Fundamental analysis is basically done for long term and mid term investment which is also called as delivery based investment or trading.

The main important aim behind is to study and understand the company in which you are planning to invest your hard earned money and get excellent returns. Generally hard core fundamental analysis is very and is out of the scope of this website, but if you are interested to learn then please contact us and we will provide you appropriate resources to study the same.

How to analyze the fundamentals of the company? Basically one should be able to judge at least how the company has done in past years, its debit status, its current valuation, its future growth prospects, its earning capacity etc So that based on these terms he can at least decide whether to invest in this company or not. What you should look for in a company to invest? About Company - What the company is doing and what are its businesses?

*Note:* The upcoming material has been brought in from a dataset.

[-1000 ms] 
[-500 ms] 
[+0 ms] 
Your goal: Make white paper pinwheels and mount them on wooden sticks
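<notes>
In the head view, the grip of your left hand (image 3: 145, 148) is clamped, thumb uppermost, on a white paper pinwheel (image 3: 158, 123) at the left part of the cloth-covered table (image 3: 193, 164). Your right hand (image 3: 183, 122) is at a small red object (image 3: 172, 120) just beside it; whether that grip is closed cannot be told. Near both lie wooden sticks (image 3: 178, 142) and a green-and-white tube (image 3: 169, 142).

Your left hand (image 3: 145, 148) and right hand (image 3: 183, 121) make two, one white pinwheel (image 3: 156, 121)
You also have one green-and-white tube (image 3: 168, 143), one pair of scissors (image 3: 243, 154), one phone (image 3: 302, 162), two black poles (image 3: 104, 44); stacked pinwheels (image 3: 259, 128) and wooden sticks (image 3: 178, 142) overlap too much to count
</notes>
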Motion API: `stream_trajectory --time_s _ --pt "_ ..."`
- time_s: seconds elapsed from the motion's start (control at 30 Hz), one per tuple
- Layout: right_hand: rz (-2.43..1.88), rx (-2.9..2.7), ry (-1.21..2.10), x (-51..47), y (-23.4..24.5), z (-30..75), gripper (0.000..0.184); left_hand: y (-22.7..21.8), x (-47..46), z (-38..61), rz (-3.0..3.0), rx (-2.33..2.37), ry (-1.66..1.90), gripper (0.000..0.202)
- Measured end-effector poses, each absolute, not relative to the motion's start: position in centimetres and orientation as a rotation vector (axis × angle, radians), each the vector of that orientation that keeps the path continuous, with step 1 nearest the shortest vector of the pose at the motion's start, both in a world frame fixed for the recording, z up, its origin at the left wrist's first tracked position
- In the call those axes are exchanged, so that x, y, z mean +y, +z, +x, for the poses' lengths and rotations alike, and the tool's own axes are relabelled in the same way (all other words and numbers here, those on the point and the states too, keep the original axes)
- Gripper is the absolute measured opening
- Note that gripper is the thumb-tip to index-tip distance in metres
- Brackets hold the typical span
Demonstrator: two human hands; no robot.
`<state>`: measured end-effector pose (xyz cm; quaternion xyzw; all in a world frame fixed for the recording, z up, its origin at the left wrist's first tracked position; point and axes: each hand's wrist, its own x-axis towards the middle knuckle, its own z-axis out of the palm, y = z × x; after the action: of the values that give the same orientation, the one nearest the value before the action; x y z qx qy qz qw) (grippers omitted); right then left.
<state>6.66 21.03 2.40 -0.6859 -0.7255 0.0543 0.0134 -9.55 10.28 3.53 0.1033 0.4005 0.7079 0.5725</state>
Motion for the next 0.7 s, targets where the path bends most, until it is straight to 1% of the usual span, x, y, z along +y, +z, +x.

How is the current demand for their products and how the demand will be in future like in next 3 to 5 years and so? It is difficult to analyze the future demand yourself so you can visit financial websites or contact us 2.

indian stocks with low peg ratio

Earnings - This is very important parameter. Broadly look into its last 5 or 10 years earnings whether the company has posted profits or losses. The bottom line is investors want to know how much money the company is making and how much it is going to make in the future.

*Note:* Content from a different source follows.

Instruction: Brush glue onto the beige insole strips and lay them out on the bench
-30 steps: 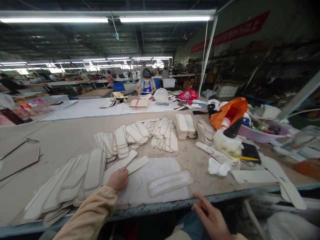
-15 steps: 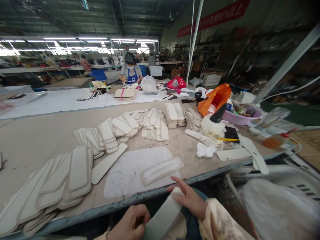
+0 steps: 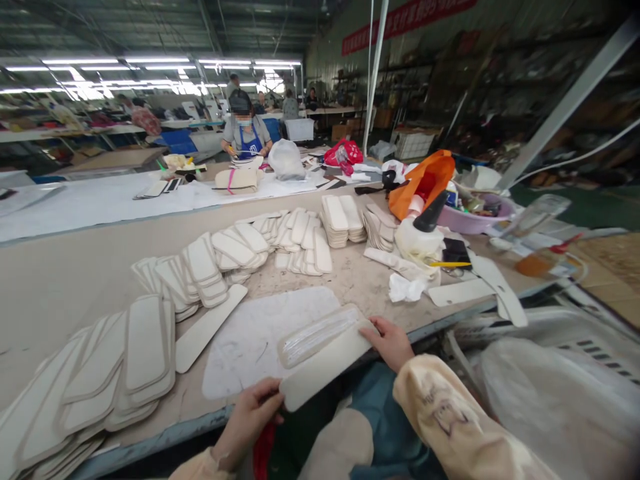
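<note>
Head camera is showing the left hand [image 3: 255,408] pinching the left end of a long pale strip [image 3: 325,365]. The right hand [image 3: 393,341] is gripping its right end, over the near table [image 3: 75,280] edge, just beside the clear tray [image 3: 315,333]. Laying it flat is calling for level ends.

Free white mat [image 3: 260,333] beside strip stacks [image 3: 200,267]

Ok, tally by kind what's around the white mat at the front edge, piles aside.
Cream strips: 2, the held strip in left hand and right hand, and the loose strip left of the mat.
Clear plastic tray: 1
White mat: 1
Total: 4
</note>
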Demonstrator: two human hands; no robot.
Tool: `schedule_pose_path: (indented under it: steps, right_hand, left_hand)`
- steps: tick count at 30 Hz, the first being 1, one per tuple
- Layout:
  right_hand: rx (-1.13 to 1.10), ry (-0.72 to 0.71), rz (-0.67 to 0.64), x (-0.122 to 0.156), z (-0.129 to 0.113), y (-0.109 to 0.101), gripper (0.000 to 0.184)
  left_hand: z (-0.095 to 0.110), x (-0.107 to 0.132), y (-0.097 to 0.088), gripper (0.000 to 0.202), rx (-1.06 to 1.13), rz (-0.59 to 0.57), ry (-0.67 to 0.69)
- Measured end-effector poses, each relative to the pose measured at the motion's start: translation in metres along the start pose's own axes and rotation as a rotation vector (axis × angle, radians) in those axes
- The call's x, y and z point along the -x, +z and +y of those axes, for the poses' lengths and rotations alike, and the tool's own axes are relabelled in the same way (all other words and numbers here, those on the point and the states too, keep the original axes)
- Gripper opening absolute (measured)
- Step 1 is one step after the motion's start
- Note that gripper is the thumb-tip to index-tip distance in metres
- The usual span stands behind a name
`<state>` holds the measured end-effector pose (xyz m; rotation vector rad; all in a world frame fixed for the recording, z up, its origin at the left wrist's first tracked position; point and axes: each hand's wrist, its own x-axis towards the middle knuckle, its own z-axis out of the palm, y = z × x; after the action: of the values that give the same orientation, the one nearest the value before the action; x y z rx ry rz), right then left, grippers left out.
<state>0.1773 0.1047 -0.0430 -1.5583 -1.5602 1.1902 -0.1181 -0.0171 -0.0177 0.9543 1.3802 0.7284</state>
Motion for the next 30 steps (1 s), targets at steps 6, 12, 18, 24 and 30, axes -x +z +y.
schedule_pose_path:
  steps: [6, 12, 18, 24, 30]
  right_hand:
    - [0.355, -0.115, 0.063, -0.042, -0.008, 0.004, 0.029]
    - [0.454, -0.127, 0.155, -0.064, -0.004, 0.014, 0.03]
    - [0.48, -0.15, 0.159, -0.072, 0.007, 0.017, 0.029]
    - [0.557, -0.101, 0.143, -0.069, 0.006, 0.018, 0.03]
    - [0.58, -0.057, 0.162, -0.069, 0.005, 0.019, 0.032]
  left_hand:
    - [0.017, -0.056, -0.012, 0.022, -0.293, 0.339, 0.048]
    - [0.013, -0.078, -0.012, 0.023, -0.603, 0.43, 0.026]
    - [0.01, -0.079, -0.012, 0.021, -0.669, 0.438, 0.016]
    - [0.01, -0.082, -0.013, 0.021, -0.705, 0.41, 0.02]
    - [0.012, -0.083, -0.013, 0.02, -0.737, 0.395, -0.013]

To find the earning status ratios used are EPS - Earning per share 3. Current valuation - This is another very important factor which most of the investor forgets while doing their investments. Generally most of the investors invest at higher valuations of shares and when share prices start coming down then they keep worrying, so this should not happen.

Before investing one should check the current valuation of the share price and invest only when the share price is at right price and not at over priced share. This is what happened in January Most of the people invested at very high valuations and later on the share prices started to correct falling down. To find the current valuation of the stock the ratios used are PE ratio - Price to earning ratio Book value PB ratio - Price to book value ratio 4.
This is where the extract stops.